> 860M UNet and CLIP ViT-L/14 (540M)
Checkpoint size:
4.27 Gb
7.7 GB (full EMA)
Running on a TPU-v5e
Peak compute per chip (bf16) 197 TFLOPs
Peak compute per chip (Int8) 393 TFLOPs
HBM2 capacity and bandwidth 16 GB, 819 GBps
Interchip Interconnect BW 1600 Gbps
This is quite impressive, especially considering the speed. But there's still a ton of room for improvement. It seems it didn't even memorize the game despite having the capacity to do so hundreds of times over. So we definitely have lots of room for optimization methods. Though who knows how such things would affect existing tech since the goal here is to memorize.
What's also interesting about this work is it's basically saying you can rip a game if you're willing to "play" (automate) it enough times and spend a lot more on storage and compute. I'm curious what the comparison in cost and time would be if you hired an engineer to reverse engineer Doom (how much prior knowledge do they get considering pertained models and visdoom environment. Was doom source code in T5? And which vit checkpoint was used? I can't keep track of Google vit checkpoints).
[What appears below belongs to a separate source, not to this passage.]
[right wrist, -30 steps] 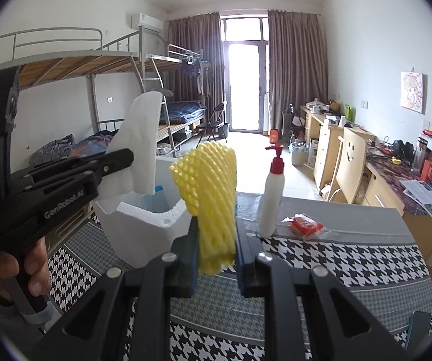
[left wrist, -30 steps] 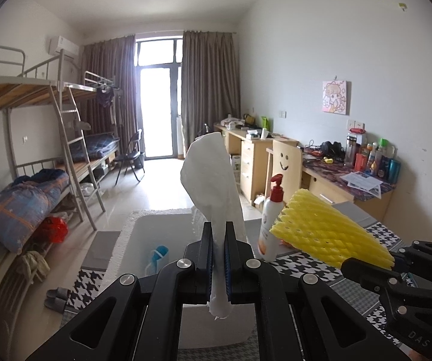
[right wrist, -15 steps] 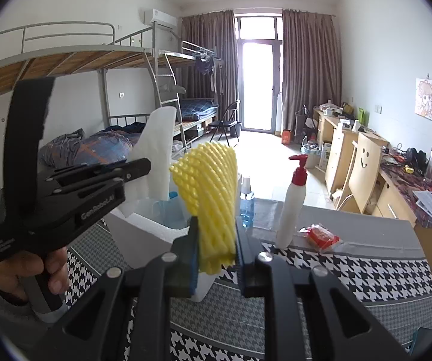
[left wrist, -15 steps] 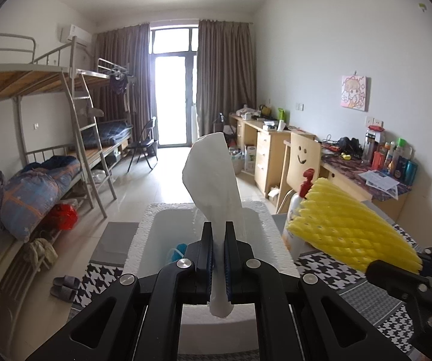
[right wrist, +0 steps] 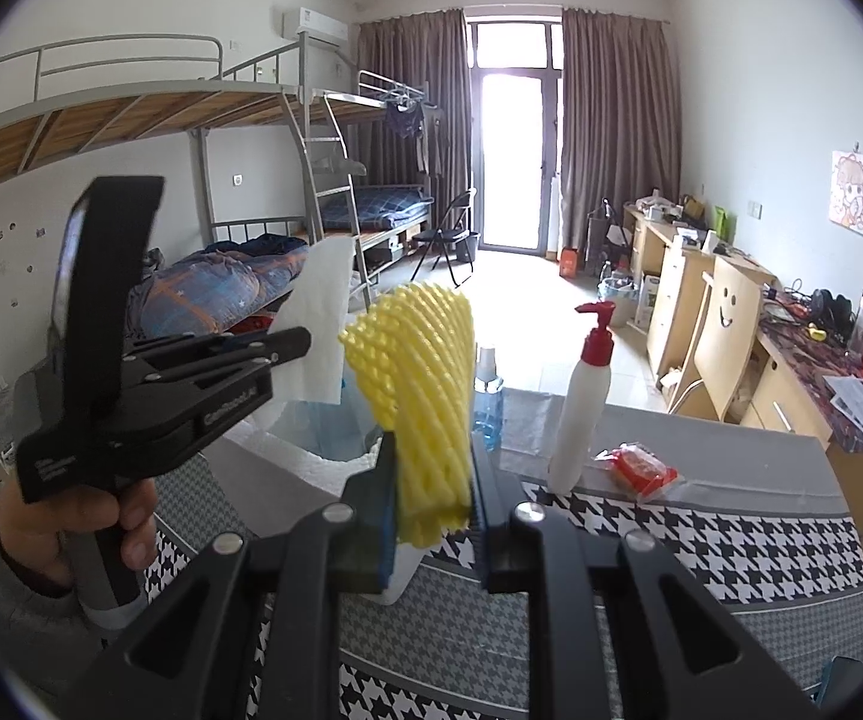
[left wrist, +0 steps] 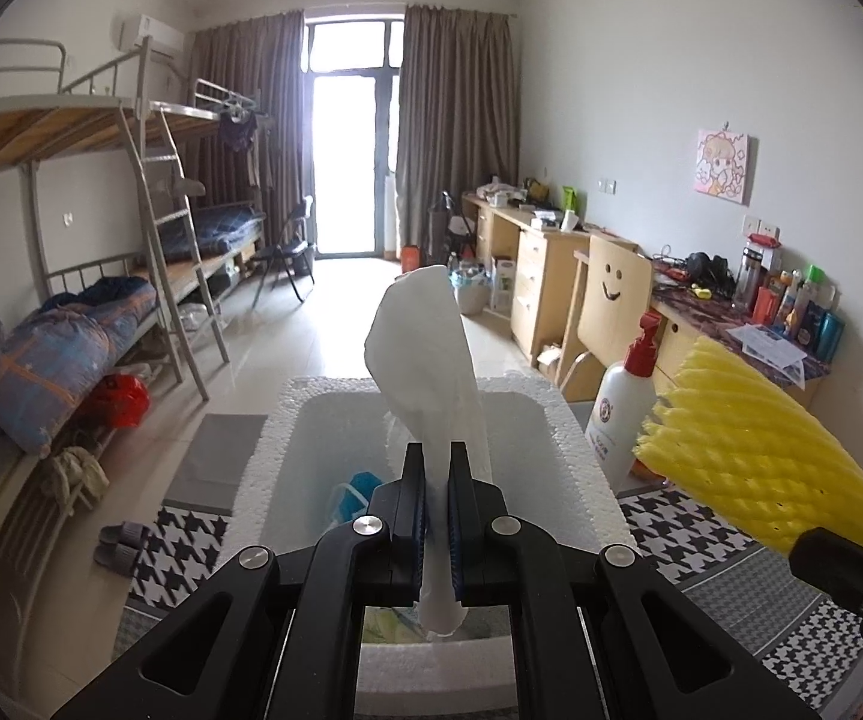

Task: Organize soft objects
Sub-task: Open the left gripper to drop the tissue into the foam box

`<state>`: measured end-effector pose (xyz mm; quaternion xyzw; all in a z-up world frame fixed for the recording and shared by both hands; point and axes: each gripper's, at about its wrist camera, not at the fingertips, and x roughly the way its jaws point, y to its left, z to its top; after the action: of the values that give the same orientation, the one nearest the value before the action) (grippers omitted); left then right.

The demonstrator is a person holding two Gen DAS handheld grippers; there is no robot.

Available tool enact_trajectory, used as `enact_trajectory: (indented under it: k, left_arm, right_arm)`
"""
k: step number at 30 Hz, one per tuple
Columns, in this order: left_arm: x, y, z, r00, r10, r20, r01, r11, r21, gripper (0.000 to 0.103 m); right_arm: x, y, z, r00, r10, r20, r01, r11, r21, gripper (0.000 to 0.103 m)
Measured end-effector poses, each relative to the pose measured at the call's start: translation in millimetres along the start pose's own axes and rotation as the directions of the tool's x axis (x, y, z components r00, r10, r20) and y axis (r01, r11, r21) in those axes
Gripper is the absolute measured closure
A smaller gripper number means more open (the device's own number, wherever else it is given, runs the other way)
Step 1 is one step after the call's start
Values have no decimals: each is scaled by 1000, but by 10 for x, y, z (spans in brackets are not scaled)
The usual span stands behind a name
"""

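Closer over the foam box (left wrist: 575,450) on the houndstooth table (right wrist: 731,546), left gripper (left wrist: 439,516) clamps tissue (left wrist: 425,348), right gripper (right wrist: 434,492) yellow netting (right wrist: 425,384).

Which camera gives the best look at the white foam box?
The left wrist view: the white foam box shows its open top and inside walls. The right wrist view shows only a corner, behind the yellow foam net.

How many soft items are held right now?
2. White tissue pinched in the left gripper above the foam box; yellow foam net clamped in the right gripper. The box interior is partly hidden.
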<state>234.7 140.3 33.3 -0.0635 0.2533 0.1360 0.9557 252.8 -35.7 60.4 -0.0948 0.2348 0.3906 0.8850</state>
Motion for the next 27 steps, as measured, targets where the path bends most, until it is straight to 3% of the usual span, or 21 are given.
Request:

I would love to see the checkpoint of this model. I think people would find some really interesting stuff taking it apart.
Those are valid points, but irrelevant for the context of this research.
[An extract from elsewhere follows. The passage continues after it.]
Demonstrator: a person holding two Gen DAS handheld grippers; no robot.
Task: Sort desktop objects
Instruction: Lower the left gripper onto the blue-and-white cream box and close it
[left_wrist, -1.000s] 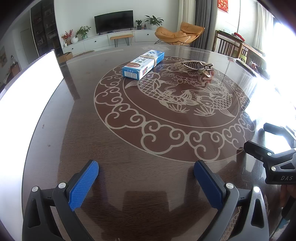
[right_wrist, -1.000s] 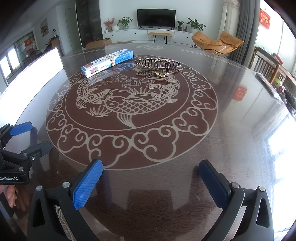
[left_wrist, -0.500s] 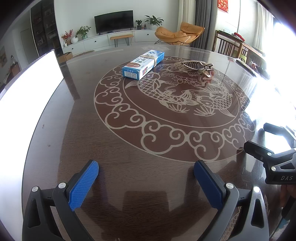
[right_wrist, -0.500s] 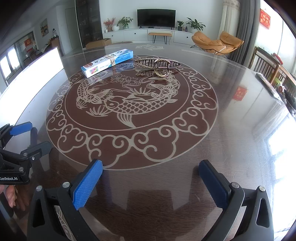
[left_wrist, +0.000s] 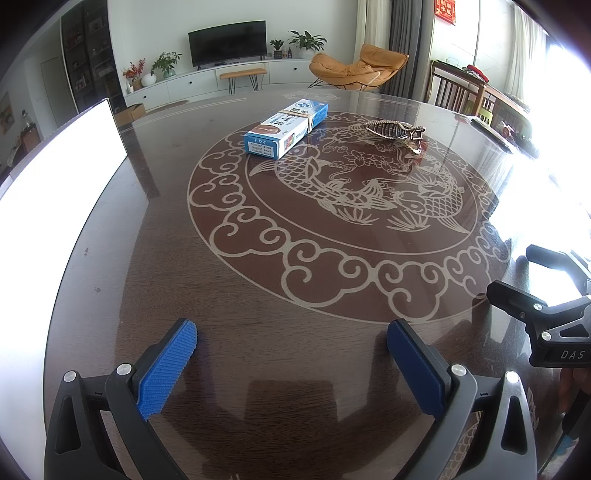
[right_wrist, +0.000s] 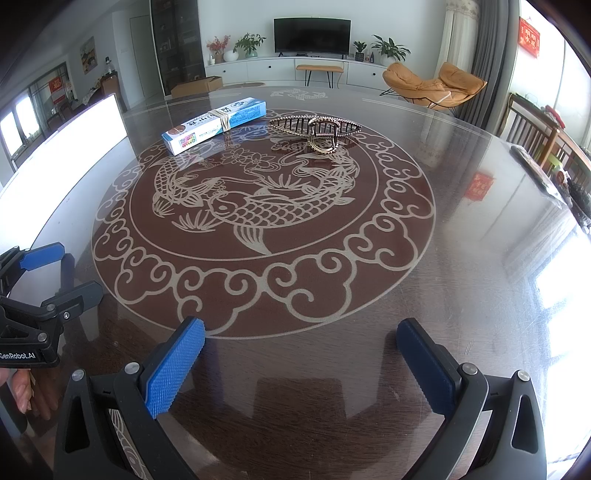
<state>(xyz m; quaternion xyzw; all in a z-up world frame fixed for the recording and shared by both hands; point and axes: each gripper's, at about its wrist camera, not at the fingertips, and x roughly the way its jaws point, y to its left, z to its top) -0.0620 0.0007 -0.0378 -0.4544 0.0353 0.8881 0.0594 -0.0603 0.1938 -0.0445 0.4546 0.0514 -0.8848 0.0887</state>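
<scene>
On the left, the left gripper (left_wrist: 291, 363) is held low over the near edge of the dark patterned surface (left_wrist: 258, 295), jaws wide apart and empty. Farther back, a blue-and-white box (left_wrist: 286, 127) is seen lying flat, with a metal hair claw (left_wrist: 397, 133) near its right. On the right, the right gripper (right_wrist: 301, 363) is likewise held with jaws apart, gripping nothing.

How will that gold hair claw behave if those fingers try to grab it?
The hair claw looks thin-toothed and openwork, so probably light and somewhat fragile. On the glossy table it may slide when nudged. Its sprung hinge could open if squeezed there.
</scene>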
Yes, the computational cost is ridicolous compared to the original game, and yes, it lacks basic things like pre-computing, storing, etc. That said, you could assume that all that can be either done at the margin of this discovery OR over time will naturally improve OR will become less important as a blocker.
The fact that you can model a sequence of frames with such contextual awareness without explictly having to encode it, is the real breakthrough here. Both from a pure gaming standpoint, but on simulation in general.
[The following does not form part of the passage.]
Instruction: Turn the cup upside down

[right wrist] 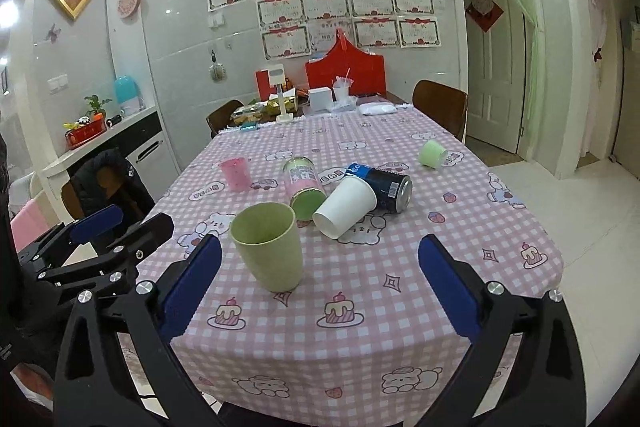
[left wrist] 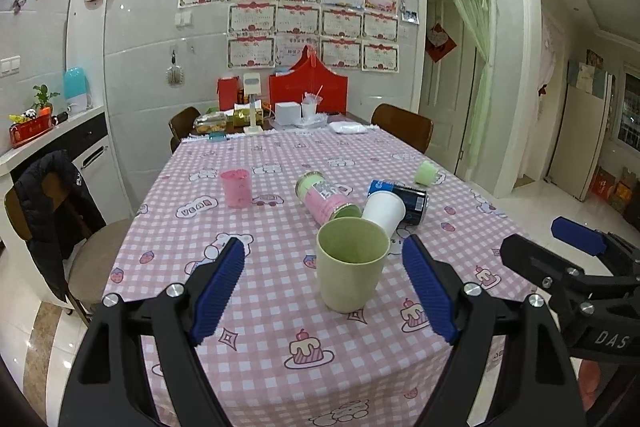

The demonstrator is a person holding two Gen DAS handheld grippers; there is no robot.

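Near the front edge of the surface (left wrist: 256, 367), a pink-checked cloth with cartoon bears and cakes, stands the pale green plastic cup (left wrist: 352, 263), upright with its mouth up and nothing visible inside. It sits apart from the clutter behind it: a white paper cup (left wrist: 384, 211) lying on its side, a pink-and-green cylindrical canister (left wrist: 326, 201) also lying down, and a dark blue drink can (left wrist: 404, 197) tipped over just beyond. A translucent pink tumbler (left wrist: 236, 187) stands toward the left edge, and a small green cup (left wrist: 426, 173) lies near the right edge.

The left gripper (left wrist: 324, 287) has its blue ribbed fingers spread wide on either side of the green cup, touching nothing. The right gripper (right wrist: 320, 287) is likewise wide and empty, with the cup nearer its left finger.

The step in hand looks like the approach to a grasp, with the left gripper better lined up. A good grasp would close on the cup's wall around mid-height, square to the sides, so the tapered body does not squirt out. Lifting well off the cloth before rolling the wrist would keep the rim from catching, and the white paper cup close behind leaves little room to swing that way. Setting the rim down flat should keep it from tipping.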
I suppose it also doesn't really matter what kinds of resources the game originally requires. The diffusion model isn't going to require twice as much memory just because the game does. Presumably you wouldn't even necessarily need to be able to render the original game in real time - I would imagine the basic technique would work even if you used a state of the Hollywood-quality offline renderer to render each input frame, and that the performance of the diffusion model would be similar?
Well the majority of ML systems are compression machines (entropy minimizers), so ideally you'd want to see if you can learn the assets and game mechanics through play alone (what this paper shows). Better would be to do so more efficiently than that devs themselves, finding better compression. Certainly the game is not perfectly optimized. But still, this is a step in that direction. I mean no one has accomplished this before so even with a model with far higher capacity it's progress. (I think people are interpreting my comment as dismissive. I'm critiquing but the key point I was making was about how there's likely better architectures, training methods, and all sorts of stuff to still research. Personally I'm glad there's still more to research. That's the fun part)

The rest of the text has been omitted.